*** Opening Dataset section ***

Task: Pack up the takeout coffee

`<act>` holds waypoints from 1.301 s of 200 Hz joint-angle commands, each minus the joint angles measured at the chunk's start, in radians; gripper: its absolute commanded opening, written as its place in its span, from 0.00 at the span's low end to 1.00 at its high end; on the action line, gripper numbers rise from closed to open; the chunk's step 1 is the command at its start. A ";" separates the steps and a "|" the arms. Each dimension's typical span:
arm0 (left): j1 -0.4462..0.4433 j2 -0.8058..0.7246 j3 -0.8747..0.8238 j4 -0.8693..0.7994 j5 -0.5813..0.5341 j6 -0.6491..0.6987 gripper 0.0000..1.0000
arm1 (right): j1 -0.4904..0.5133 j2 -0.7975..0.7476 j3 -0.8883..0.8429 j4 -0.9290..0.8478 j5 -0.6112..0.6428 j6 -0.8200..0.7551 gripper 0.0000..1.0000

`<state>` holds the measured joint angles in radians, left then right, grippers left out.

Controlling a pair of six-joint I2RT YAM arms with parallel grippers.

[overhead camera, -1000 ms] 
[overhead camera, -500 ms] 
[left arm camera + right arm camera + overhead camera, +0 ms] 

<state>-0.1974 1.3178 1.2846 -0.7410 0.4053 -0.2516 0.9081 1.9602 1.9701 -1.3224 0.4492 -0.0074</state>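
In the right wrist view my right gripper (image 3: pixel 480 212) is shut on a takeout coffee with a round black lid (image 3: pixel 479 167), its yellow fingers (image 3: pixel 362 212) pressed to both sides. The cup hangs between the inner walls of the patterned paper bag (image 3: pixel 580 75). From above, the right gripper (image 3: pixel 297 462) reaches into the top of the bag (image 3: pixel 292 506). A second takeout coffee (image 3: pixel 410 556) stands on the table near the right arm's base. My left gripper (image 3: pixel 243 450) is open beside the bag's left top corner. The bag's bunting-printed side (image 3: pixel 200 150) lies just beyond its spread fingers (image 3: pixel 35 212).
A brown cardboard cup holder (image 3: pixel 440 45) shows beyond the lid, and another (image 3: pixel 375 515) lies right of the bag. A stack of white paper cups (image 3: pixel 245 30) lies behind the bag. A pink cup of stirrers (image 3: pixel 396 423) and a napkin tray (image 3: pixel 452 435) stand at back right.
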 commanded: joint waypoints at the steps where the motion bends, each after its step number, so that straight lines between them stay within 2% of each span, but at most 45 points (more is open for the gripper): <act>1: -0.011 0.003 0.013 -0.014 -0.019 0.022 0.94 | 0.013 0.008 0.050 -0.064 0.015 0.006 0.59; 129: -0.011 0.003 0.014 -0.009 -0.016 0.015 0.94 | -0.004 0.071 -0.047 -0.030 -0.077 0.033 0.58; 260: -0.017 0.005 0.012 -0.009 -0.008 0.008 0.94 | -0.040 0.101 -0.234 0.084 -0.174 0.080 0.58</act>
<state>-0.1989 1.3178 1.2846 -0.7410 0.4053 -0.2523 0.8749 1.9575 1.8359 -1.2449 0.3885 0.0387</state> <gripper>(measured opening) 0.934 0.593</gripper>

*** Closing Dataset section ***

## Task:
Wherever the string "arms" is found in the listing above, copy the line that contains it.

## Task output:
`<act>` holds waypoints from 1.301 s of 200 Hz joint-angle commands, each minus the joint angles measured at the chunk's start, in radians; gripper: its absolute commanded opening, written as its place in its span, from 0.00 at the span's low end to 1.00 at its high end; on the action line, gripper numbers rise from closed to open; the chunk's step 1 is the command at its start. A ";" separates the steps and a "|" the arms. Each dimension's typical span:
Controlling a pair of six-joint I2RT YAM arms with parallel grippers.

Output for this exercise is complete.